--- Exercise aim ---
Where in the data does the word "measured" appear? Find those lines and copy them.

--- Dataset extract ---

• • • •

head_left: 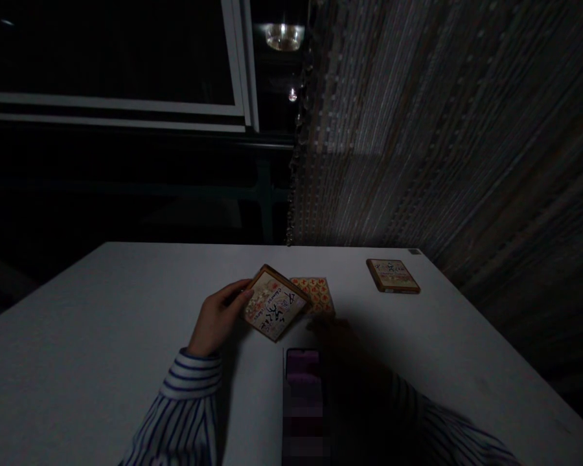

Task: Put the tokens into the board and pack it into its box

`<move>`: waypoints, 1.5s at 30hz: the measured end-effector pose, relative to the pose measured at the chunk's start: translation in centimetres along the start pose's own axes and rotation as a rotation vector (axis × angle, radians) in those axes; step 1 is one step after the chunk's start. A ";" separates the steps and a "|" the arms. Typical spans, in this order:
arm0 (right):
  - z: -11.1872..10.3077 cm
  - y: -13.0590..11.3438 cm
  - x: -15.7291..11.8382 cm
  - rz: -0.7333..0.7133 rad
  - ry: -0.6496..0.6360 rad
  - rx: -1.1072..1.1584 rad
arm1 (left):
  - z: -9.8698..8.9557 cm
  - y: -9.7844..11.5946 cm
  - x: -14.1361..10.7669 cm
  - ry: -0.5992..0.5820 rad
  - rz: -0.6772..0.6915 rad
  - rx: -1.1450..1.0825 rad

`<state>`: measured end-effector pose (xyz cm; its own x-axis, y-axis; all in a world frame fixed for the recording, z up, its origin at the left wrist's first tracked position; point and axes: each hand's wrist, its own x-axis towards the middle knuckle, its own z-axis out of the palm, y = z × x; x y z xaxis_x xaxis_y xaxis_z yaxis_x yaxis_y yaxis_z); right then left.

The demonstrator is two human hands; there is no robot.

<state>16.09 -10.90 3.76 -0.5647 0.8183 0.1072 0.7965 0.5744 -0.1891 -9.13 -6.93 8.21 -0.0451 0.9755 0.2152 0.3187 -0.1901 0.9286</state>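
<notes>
My left hand (221, 317) grips the left corner of a flat Chinese chess box (274, 304), thumb on top and fingers beneath. The box is turned at an angle above the white table, its cover showing flowers, dark brush characters and the printed words "Chinese chess". Partly behind it lies a square sheet or tray with rows of orange-red pieces or prints (318, 292); which of these it is, I cannot make out. My right hand (342, 340) is in deep shadow at that square's near edge, its fingers too dark to read.
A second, similar box (395, 276) lies at the far right of the white table (102, 323). Nearer me is a phone (304, 369) with a lit, partly blurred screen. A string curtain (379, 129) hangs behind the right side, beside a dark window (107, 58).
</notes>
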 end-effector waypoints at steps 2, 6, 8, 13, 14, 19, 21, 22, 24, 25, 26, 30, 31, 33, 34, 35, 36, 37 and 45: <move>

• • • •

--- Answer to the exercise ---
`<move>`: waypoints, 1.5s at 30hz: the measured end-effector pose, relative to the pose measured at the chunk's start: translation in centimetres along the start pose's own axes and rotation as a rotation vector (axis × angle, radians) in those axes; step 1 is one step after the chunk's start. A ";" separates the steps and a "|" the arms. Typical spans, in this order:
`<state>`: measured end-effector pose (xyz cm; its own x-axis, y-axis; all in a world frame fixed for the recording, z up, its origin at the left wrist's first tracked position; point and axes: each hand's wrist, its own x-axis towards the middle knuckle, its own z-axis out of the palm, y = z × x; x y z xaxis_x xaxis_y xaxis_z yaxis_x yaxis_y yaxis_z); right then left.

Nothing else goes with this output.